So wünschen wir uns den Frühlingsbeginn: Ein laues Lüftchen weht, die Vögel zwitschern, Spaziergänger verweilen zum Gespräch und auf den Spielplätzen toben fröhliche Kinder. In diesem Jahr lachte am 21. März die Sonne. Aber es war auch kalt, morgens sogar bitterkalt.
Mit dem Frühlingsanfang möchte ich das Osterfest vergleichen: Oft wünschen wir uns, dass die Freude über die Auferstehung Jesu, dass Gottes Sieg über den Tod sich machtvoll die Bahn bricht und dass damit unser Leid und alle Traurigkeit ein für alle Mal ein Ende haben. Aber so leicht ist es nicht.
Ostern ist ohne die Passionszeit nicht zu haben. Ohne durch Kälte, Ungerechtigkeit und Leid hindurchzugehen, können Menschen ihr Leben nicht durchschreiten. Alle Menschen und Tiere machen die Erfahrung, dass dunkle und schwere Stunden zu ihrem Leben dazugehören.
Jesu Leben endete mit seinem schmerzhaften Tod, als er von den römischen Besatzern am Kreuz hingerichtet wurde. Hinter ihm lag sein schwerer Weg zum Kreuz: die Verzweiflung darüber, dass all seine Anhängerinnen und Anhänger ihn allein gelassen hatten, das tiefe Gefühl der Gottverlassenheit und grausame Schmerzen. Durch dunkle Stunden hindurch musste Jesus seinen Lebensweg zu Ende gehen.

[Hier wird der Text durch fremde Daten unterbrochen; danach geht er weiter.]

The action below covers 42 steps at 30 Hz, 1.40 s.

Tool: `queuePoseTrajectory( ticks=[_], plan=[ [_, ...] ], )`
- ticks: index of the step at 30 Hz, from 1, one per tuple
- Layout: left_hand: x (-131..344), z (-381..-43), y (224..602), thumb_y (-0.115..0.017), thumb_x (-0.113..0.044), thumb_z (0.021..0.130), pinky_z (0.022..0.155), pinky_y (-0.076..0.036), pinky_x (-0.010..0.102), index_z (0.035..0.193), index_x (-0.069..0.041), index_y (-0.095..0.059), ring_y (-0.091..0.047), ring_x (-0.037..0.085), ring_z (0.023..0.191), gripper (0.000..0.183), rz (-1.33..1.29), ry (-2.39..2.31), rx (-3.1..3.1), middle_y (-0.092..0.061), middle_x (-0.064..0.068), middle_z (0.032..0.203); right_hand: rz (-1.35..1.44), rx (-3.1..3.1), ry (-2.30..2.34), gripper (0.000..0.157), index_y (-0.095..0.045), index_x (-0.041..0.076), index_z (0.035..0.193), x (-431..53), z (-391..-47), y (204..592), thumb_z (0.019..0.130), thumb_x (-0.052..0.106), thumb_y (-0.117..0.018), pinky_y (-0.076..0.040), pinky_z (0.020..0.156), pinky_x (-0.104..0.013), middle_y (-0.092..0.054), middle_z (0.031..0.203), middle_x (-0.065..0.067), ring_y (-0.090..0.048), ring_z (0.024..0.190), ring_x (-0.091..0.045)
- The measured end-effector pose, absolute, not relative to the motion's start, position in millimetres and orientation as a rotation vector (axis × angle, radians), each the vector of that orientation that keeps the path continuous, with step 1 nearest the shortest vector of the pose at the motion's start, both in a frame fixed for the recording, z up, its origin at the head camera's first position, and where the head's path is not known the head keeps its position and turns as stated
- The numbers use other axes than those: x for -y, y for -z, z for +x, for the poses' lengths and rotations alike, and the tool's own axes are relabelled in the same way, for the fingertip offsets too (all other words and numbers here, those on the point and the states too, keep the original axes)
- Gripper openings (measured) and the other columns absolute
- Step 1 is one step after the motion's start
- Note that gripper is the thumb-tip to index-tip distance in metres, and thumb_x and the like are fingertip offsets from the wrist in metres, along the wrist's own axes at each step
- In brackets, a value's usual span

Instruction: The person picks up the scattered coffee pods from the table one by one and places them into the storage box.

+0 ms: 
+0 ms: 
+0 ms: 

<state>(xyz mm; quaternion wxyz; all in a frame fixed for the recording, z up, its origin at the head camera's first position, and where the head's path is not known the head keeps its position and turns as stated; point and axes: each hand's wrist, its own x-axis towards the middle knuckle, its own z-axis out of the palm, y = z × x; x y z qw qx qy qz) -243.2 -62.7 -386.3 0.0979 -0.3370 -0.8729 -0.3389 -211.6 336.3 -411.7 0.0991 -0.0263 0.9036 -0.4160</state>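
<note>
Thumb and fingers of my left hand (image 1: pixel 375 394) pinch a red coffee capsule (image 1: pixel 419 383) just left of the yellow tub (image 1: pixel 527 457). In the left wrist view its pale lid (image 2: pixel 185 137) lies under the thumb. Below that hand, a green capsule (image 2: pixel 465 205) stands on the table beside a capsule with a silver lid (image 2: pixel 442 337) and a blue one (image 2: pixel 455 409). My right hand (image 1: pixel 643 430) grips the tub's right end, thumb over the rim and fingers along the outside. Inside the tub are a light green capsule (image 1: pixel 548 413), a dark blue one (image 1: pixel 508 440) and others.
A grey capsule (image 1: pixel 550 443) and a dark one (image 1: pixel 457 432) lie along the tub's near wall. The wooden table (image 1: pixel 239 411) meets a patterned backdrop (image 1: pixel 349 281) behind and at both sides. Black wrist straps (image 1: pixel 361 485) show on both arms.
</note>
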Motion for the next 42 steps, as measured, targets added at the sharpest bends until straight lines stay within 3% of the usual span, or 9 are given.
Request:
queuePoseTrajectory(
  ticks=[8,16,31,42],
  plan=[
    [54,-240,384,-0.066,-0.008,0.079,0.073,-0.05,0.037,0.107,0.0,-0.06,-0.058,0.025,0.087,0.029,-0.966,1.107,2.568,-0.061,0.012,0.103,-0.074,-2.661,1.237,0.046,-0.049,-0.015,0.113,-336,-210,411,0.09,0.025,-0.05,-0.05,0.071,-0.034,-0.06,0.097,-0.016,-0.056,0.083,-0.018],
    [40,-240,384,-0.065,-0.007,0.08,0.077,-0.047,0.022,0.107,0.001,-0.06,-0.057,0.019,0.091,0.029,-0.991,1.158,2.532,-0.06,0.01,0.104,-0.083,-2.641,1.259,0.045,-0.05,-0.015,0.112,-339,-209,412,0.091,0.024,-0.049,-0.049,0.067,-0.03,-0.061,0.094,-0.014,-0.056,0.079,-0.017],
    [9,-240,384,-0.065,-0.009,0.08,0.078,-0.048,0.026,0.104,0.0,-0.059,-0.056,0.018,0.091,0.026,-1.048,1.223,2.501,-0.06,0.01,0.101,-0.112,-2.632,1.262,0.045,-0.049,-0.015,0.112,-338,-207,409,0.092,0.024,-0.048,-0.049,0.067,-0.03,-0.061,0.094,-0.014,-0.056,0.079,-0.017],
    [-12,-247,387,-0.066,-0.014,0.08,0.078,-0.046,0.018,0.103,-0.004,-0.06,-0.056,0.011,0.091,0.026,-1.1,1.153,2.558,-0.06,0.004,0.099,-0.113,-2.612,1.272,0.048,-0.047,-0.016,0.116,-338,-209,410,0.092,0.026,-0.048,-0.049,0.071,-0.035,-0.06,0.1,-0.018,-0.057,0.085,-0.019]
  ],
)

Seitdem ist Gott menschliches Leiden nicht mehr fern, sondern es ist ihm ganz nahe gekommen. Unser christlicher Gott ist bei uns in unserem Leiden, weil er selbst tiefes Leid erfahren hat. Er thront nicht unberührt hoch oben in den Wolken, sondern ist der Christus, der uns zur Seite steht.

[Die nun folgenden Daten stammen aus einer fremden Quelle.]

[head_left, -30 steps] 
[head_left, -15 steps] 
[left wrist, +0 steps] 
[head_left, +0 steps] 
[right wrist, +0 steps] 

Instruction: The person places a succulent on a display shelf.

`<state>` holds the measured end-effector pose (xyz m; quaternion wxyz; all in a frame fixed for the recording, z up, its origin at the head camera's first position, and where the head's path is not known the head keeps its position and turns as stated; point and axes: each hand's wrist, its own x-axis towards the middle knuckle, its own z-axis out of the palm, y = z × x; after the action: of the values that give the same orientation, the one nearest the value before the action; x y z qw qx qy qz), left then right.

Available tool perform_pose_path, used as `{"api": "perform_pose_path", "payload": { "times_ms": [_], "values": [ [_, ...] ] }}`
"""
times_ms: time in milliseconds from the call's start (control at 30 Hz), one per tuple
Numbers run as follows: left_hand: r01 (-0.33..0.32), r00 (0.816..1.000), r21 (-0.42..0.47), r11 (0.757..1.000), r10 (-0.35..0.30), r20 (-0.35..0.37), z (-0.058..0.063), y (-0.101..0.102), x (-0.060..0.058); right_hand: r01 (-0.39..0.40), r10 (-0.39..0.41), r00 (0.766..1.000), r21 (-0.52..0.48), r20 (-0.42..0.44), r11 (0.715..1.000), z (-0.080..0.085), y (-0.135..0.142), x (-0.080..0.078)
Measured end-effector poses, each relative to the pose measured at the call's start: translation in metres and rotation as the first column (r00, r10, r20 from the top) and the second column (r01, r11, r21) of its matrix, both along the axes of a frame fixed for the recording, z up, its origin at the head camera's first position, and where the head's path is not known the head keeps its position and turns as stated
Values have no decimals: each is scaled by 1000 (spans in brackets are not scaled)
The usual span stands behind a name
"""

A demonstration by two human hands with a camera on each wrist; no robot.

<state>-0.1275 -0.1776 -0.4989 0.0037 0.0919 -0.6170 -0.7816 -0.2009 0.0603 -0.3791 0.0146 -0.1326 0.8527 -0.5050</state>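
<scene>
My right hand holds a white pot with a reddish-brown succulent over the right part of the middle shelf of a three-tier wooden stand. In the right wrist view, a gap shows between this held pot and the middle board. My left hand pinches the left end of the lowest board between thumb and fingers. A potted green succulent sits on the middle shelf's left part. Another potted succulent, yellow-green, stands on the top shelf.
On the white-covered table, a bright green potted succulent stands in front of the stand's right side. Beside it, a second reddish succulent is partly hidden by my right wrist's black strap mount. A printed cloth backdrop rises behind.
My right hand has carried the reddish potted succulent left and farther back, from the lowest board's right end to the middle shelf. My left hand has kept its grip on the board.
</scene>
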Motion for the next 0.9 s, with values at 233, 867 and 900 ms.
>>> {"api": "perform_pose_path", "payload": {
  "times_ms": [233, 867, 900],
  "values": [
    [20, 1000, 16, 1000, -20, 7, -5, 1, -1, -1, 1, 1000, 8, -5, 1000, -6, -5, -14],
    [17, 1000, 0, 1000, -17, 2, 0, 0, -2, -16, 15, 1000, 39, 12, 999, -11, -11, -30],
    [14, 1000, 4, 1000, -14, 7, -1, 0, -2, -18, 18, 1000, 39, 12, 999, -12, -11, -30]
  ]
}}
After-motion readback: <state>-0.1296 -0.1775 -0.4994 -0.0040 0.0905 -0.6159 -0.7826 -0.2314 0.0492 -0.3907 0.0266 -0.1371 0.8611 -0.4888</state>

Die Passionszeit mit ihren traurigen, schwermütigen Liedern scheint so gar nicht zum Frühlingsbeginn in den Gärten, Parks und Wäldern zu passen. Aber wenn wir genau hinschauen, ist auch dort nicht nur beginnendes Leben zu finden, sondern immer auch sterbendes Leben zu sehen: kranke Tiere, absterbende Pflanzen. Der Durchbruch wachsenden Lebens ist nie ohne den Verlust von Leben zu haben.
Wir segeln nicht unverletzt, glanzvoll und gänzlich erfolgreich durchs Leben hindurch und lassen alle Mühe und Verletzungen an uns abprallen wie eine strahlend weiße Mittelmeerjacht. Strahlend weiß ist kein menschliches Leben – und das Dasein einer Mittelmeerjacht auch nicht, wenn sie älter wird und so manchen Sturm überstanden hat.
Jesu Lebensgeschichte ist nicht nur in frohen Liedern zu besingen, sondern geht durch Tiefen hindurch bis zum Sieg des Lebens in der Auferstehung.
Ostern ist ohne die Passionszeit nicht zu haben. Und die Passionszeit läuft immer auf Ostern zu. Ostern gehört zu jedem Frühling. Deshalb können wir uns am Frühling, am Wiedererwachen der Natur, am Aufblühen neuen Lebens freuen – Gott sei dank dafür!